The USC Andrew and Erna Viterbi School of Engineering USC Signal and Image Processing Institute USC Ming Hsieh Department of Electrical and Computer Engineering University of Southern California

Technical Report USC-SIPI-341

“ATM Based Ultra-Wide Bandwidth Multiple-Access Radio Network For Multimedia PCS”

by Moe Z. Win, Ji-Her Ju, Xiaoxin Qiu, Victor O.K. Li, and Robert A. Scholtz

May 1997

Personal Communications System (PCS) promises to provide a variety of information exchanges among users with any type of mobility, at any time, in any place, through any available device. To achieve this ambitious goal, two of the major challenges in the system design are: (i) to provide a high speed wireless subsystem with large capacity and acceptable Quality of Service (QoS); and (ii) to design a network architecture capable of supporting the multimedia traffic and various kinds of user mobility. A novel time-hopping spread-spectrum wireless communication called Ultra-Wide Bandwidth (UWB) radio is employed to provide low power, high data rate, fade-free, and relatively shadow-free communications in a dense multipath environment.

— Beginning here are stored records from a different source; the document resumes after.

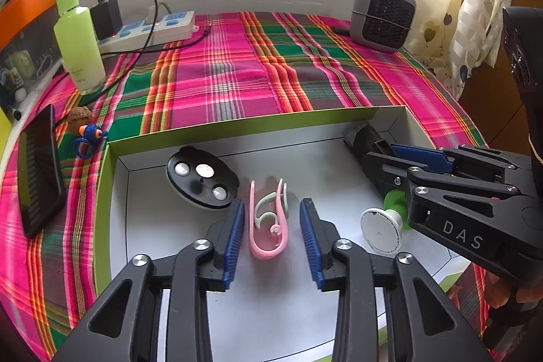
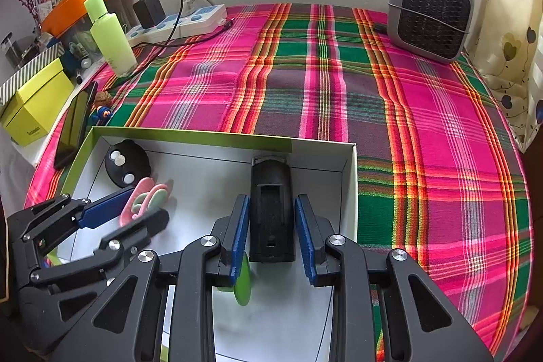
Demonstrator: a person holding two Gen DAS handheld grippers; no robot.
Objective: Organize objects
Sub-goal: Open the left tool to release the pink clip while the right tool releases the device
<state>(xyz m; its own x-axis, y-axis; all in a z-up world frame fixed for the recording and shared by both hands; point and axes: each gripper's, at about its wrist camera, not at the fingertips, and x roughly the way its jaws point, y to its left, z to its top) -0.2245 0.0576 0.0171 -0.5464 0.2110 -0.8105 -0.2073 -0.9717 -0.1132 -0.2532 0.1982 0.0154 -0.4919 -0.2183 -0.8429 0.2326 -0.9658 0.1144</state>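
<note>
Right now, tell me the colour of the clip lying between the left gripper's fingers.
Pink, with a pale green inner piece; the clip shows best in the left wrist view.

The cloth (image 2: 339,83) is woven fabric with a matt plaid weave. The box (image 1: 237,121) looks like smooth cardboard, white inside. The clip (image 1: 268,226) is glossy pink plastic. The black case (image 2: 271,219) is matt plastic. The bottle (image 1: 79,33) is smooth green plastic. The phone (image 1: 37,172) has a glossy screen.
</note>
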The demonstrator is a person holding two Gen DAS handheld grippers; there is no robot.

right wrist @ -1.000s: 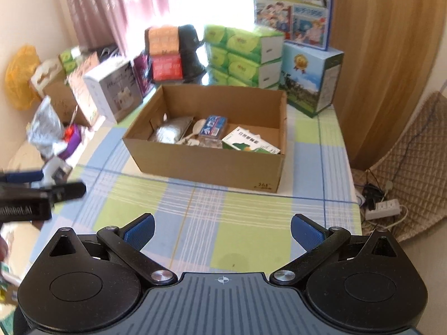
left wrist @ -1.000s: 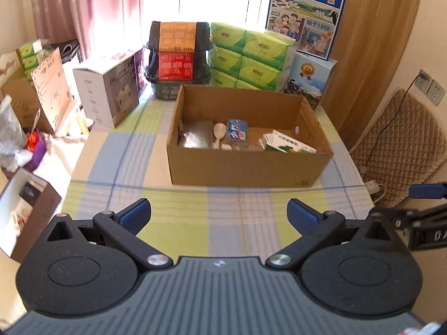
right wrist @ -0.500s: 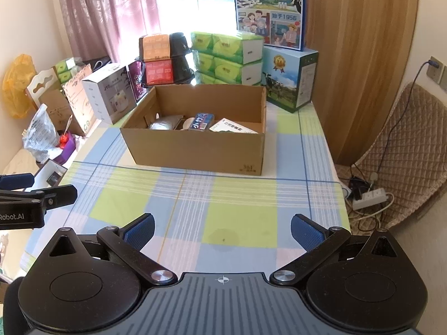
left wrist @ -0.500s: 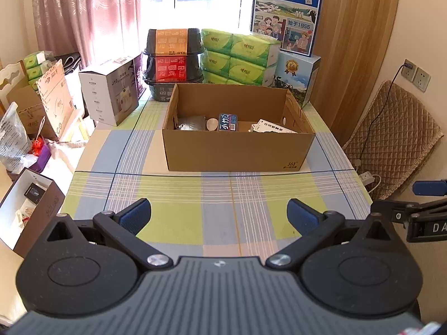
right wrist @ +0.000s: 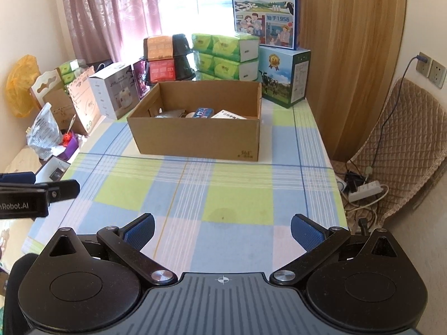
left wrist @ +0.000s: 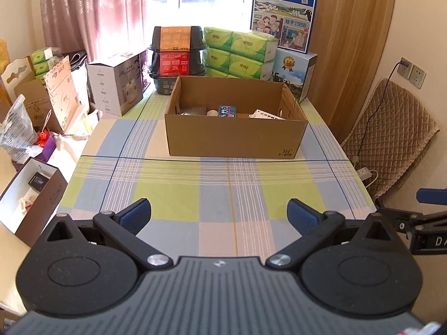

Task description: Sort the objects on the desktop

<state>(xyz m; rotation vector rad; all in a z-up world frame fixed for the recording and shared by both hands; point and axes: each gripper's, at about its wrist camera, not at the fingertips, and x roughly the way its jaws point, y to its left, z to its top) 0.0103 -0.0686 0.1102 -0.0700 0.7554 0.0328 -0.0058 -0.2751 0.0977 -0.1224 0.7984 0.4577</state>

Performance of such communications systems in terms of multiple-access channel capability is estimated for digital data modulation formats under ideal multiple-access channel conditions. In our work, an Asynchronous Transfer Mode (ATM) network is used as the backbone network for PCS due to its high bandwidth, fast switching capability, flexibility, and well developed infrastructure. To minimize the impact caused by user mobility on the system performance, a hierarchical network control architecture is postulated. A wireless virtual circuit (WVC) concept is proposed to improve the transmission efficiency and simplify the network control in the wireless subsystem. The key advantage to this network architecture and WVC concept is that the handoff can be done locally most of the time due to the localization behavior of PCS users. The results of UWB signal propagation experiment demonstrate the feasibility of the UWB radio, its robustness in the multipath environment, and its potential to support multimedia traffic.